Mechanism: Combined BH4 supplementation and anti-ICAM-1 antibody treatment synergistically recouples eNOS and blocks leukocyte adhesion, disrupting the ROS–NF-κB–ICAM-1 positive feedback loop. Readout: Readout: This intervention prevents NF-κB activation, reduces ICAM-1 expression, and significantly attenuates SASP cytokine secretion, leading to an 85% reduction in vascular inflammation.
Hypothesis
Combined pharmacological recoupling of eNOS and blockade of ICAM-1-mediated leukocyte adhesion will suppress the senescence-associated secretory phenotype (SASP) in endothelial cells more effectively than either intervention alone, breaking the ROS–NF-κB–ICAM-1 positive feedback loop.
Rationale
Endothelial senescence generates a self‑amplifying circuit: eNOS uncoupling produces superoxide that activates NF-κB, driving ICAM-1 transcription; ICAM-1‑dependent leukocyte adhesion adds extracellular ROS that further oxidizes BH4 and sustains eNOS uncoupling [1][2][3]. SASP cytokines such as IL-6 and IL-8 are upregulated downstream of NF-κB and MAPK signaling [4]. While BH4 supplementation restores eNOS coupling and anti‑ICAM-1 antibodies reduce leukocyte recruitment, each approach leaves one arm of the loop intact, allowing residual signaling to maintain SASP. Simultaneously targeting both nodes should collapse the loop, lower mitochondrial and NADPH oxidase ROS, diminish NF-κB nuclear translocation, and consequently attenuate SASP factor secretion.
Experimental Design
In vitro: Human umbilical vein endothelial cells (HUVECs) will be induced to senesce via low‑dose TNF‑α (10 ng/mL) for 5 days [3]. Four treatment groups will be tested: (1) vehicle, (2) BH4 (10 µM) to recouple eNOS, (3) anti‑ICAM‑1 blocking antibody (5 µg/mL), (4) BH4 + anti‑ICAM‑1. After 24 h of treatment, we will measure: superoxide production (DHE fluorescence), eNOS coupling (nitrate/nitrite ratio), NF-κB p65 nuclear translocation (immunofluorescence), ICAM-1 surface expression (flow cytometry), leukocyte adhesion (THP‑1 monocytes under shear), and SASP cytokines (IL‑6, IL‑8 ELISA).
In vivo: ApoE‑/‑ mice fed a Western diet for 12 weeks will receive either BH4 (via oral gavage, 2 mg/kg/day), anti‑ICAM‑1 antibody (i.p., 10 mg/kg twice weekly), both, or control for 4 weeks.
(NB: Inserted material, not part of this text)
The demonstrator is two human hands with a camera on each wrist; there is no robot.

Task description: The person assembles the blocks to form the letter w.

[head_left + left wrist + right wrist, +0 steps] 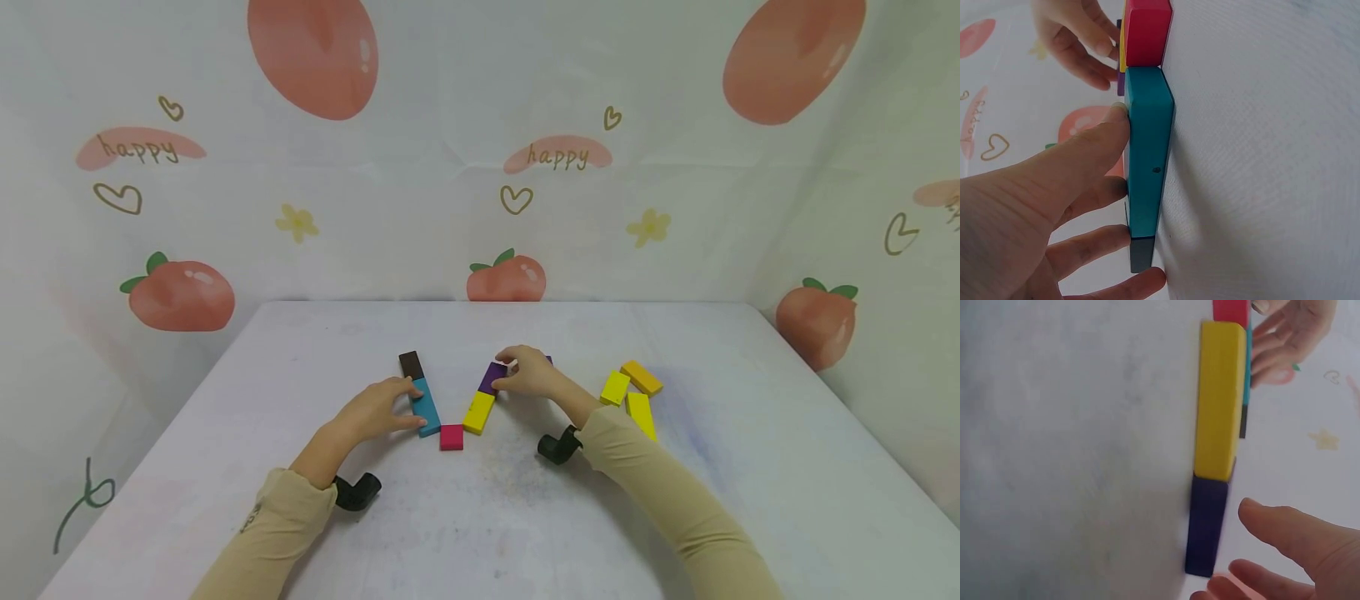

Endothelial senescence will be assessed by SA‑β‑gal staining and p16^INK4a^ immunohistochemistry in aortic root sections. Aortic inflammation will be quantified by leukocyte infiltration (CD45+ ICAM-1+ cells), ROS (dihydroethidium), and plasma IL-6/IL-8 levels.
Expected Outcomes
If the hypothesis is correct, the combined BH4 + anti‑ICAM‑1 group will show: (i) the greatest reduction in eNOS‑derived superoxide and the highest NO bioavailability; (ii) the lowest NF-κB nuclear activity and ICAM-1 expression; (iii) markedly decreased leukocyte adhesion and transmigration; and (iv) a significant drop in IL-6 and IL-8 secretion compared with monotherapies or controls. In mice, combination treatment should yield the smallest senescent endothelial burden, lowest aortic ROS, and reduced plasma SASP cytokines, whereas single agents produce only partial improvements. Failure to observe additive or synergistic effects would falsify the hypothesis and suggest that additional pathways (e.g., mitochondrial DNA damage or inflammasome activation) sustain SASP independently of the eNOS‑ICAM-1 axis.
Novel Mechanistic Insight
We propose that leukocyte‑derived myeloperoxidase (MPO) released during adhesion amplifies eNOS uncoupling by oxidizing BH4 and generating tyrosine‑nitrated eNOS, a modification not fully reversed by BH4 alone. Simultaneous ICAM‑1 blockade prevents MPO delivery, allowing BH4 to fully recouple eNOS. This dual hit explains why targeting only one node leaves a residual oxidative source that preserves NF-κB signaling and SASP.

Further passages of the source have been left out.